Thiering was an early member of the developing feminist movement in Australia and in particular highlighted the role of women in the modern Christian Church. Her publications Created Second? Aspects of Women's Liberation in Australia (1973) and Deliver Us From Eve (editor) (1977) contained a summary of her early ideas, radical at the time but now mainstream reading. She was appointed to the inaugural NSW Equal Opportunity Tribunal by Neville Wran as a lay expert on the situation of women and served from 1981 to 1993.
In addition to her academic writings, at this time, Thiering began a long stint in Adult Education, deconstructing many of the fundamentalist theologies most Cold-War Christians had been taught. She made a number of television appearances, as well as regular radio interviews as a voice for alternative, anti-fundamentalist religion.

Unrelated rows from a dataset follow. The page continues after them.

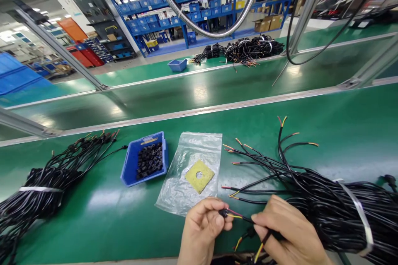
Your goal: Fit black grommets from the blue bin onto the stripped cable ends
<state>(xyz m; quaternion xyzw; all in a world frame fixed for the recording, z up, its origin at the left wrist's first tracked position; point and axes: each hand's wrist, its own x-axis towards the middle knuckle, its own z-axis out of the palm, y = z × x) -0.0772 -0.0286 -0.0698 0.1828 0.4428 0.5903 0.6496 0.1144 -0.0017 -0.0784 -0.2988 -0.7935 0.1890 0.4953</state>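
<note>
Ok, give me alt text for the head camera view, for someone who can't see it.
Two bare hands at the near edge of a green work table: the left hand pinches a small black part on the coloured wire ends of a black cable that the right hand grips. Behind lie a blue plastic bin of black parts, a clear plastic bag and tied black cable bundles.

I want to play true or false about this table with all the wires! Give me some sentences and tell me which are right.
1. The blue bin holds small black parts. True.
2. The left hand pinches a yellow square. False: it pinches a small black piece on a wire's end; the yellow square lies on the clear bag.
3. The right hand holds a black cable. True.
4. The cable bundle on the right is tied with red tape. False: its band is whitish.
</note>
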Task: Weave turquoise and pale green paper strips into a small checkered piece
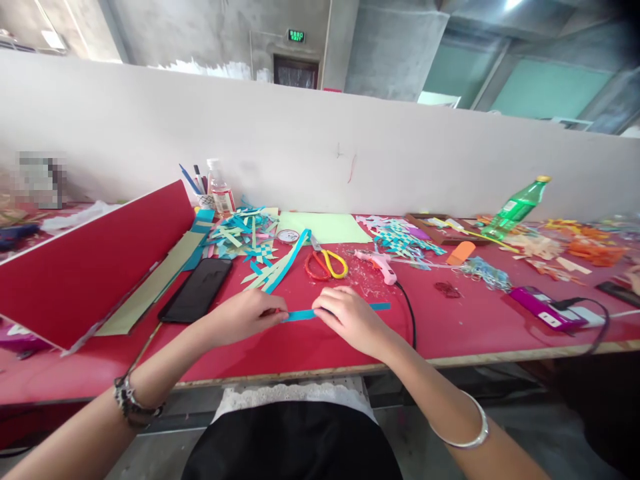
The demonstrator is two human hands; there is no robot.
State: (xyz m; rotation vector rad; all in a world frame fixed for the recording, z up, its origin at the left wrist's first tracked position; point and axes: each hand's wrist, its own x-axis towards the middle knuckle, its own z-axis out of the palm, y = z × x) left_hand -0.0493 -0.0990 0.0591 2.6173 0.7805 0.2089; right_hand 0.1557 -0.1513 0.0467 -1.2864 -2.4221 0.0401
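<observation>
Pens (189,179) stand in a cup (205,201); left hand (249,312) and right hand (353,317) clamp fingers (327,305) on a blue strip (301,315).

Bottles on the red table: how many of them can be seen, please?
2. A clear bottle stands beside the pen cup, left of centre; a green bottle is toward the right, near the white partition. The raised red panel could hide others.

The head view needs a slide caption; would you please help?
Left hand and right hand hold a blue strip over a red table, near scissors.
</observation>
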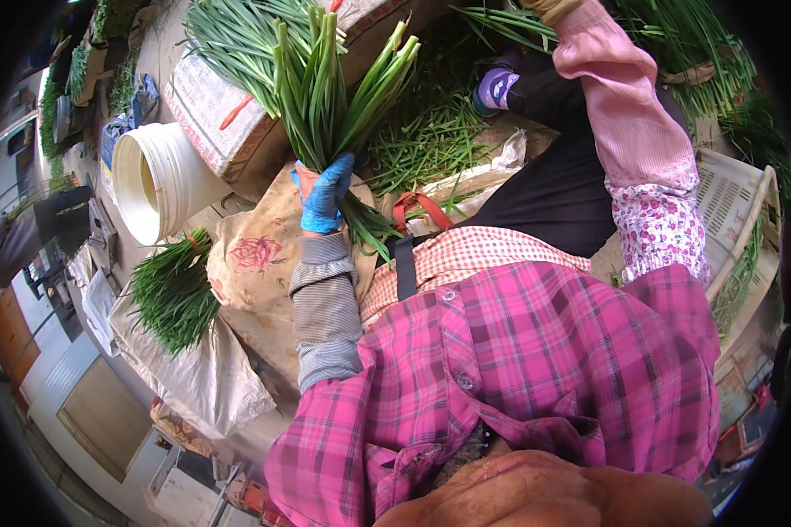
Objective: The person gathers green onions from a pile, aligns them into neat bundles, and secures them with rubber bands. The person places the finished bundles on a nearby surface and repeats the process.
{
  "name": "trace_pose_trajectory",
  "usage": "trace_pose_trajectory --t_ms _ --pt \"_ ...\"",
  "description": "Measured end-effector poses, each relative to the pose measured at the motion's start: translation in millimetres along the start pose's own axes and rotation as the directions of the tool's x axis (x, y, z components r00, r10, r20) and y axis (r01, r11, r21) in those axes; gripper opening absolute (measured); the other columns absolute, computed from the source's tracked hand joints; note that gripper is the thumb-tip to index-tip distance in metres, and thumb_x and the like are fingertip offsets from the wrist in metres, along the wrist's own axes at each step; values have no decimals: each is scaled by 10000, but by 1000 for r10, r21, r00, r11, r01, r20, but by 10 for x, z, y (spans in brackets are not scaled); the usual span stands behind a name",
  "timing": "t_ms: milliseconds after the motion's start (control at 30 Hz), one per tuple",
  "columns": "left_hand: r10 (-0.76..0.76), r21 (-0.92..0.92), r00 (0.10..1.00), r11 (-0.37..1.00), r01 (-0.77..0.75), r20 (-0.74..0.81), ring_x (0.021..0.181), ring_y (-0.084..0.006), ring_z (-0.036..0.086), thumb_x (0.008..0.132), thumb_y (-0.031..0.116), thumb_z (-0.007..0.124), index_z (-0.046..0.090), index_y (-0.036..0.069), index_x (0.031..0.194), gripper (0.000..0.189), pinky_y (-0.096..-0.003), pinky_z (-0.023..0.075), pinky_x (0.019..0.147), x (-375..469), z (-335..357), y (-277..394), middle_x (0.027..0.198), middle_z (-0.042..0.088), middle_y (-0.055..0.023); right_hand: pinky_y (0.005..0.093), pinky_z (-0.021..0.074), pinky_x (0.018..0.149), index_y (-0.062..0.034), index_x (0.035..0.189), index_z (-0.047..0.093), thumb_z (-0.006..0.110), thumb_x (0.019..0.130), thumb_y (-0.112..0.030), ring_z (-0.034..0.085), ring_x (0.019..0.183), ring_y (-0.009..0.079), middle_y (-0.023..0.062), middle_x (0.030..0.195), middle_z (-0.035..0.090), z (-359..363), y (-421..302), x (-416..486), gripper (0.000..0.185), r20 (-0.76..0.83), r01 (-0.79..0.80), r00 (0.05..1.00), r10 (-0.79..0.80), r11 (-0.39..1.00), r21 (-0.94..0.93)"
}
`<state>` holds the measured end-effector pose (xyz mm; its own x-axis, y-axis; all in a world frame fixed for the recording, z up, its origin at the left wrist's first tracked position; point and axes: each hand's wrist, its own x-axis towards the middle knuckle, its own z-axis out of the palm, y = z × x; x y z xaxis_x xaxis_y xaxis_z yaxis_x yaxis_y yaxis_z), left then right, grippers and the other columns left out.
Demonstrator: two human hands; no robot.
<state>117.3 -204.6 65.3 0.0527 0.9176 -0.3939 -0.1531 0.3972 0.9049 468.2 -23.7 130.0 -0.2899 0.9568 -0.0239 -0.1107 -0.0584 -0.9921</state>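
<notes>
My left hand (325, 194), in a torn blue glove, is closed around a bunch of garlic chives (320, 105). Their pale cut stems point away from me, and the leaf tips hang out below my fist. At the top edge of the view, my right hand (554, 8) in a tan glove is mostly cut off. Some loose green leaves (511, 25) lie beside it; whether it grips them is hidden. Beyond the held bunch, more chives (237, 53) rest on a box wrapped in printed sacking (201, 109).
A white plastic bucket (171, 178) lies tipped at the left. Near it, a tied chive bundle (175, 290) sits on white sacking (191, 388). Leaf trimmings (428, 141) cover the ground ahead. A plastic crate (732, 191) stands at my right, below a heap of chives (685, 46).
</notes>
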Motion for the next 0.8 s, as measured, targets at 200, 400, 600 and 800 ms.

In the late 1970s, Thiering began what would be her major life work, redating the chronology of the "Teacher of Righteousness", a figure found in some of the Dead Sea Scrolls, and the "Wicked Priest", an opponent of the Teacher. This work consisted of a paleographic analysis showing the previously lost Temple Scroll to be contemporaneous with the rise of Christianity.
After some years she decided to summarise her work in a popular book designed for the well-informed general reader. This became Jesus the Man (1992), a revolutionary and controversial work which became an international best seller, translated into nine foreign languages. This book was a radical challenge to the established orthodoxy about historical Christianity, the virgin birth, the miracles and the Resurrection.
The book predictably met with a storm of controversy. Thiering coped with courage and strong mindedness. She had a clear vision and would not compromise. It was a mark of her belief in the importance of her insight over social acceptability.
Her work led to a significant change in her previously quiet, academic life. She received both adulation and hostility but kept going nevertheless. A round of worldwide press engagements was followed by a documentary, The Riddle of the Dead Sea Scrolls. Two further books elaborating on the story of Jesus' life followed, Jesus of the Apocalypse (1997) and The Book that Jesus Wrote (1998).
In later years, Thiering returned to her scholarly work relating to the Temple Scroll and other documents. She had an internet site and a worldwide online following. The peaceful and constructive intellectual life in her 60s and 70s were years she described as her happiest. She was engrossed in her work and always joyful when on the trail of some ancient puzzle. In moments of rest she would gaze out at the gum trees and jacarandas in her garden and beyond to the sparkling waters of Middle Harbour.
Barbara Thiering is survived by her children Nerida, Paul and David, and grandchildren Patrick, Hugh, Claudia and Peter.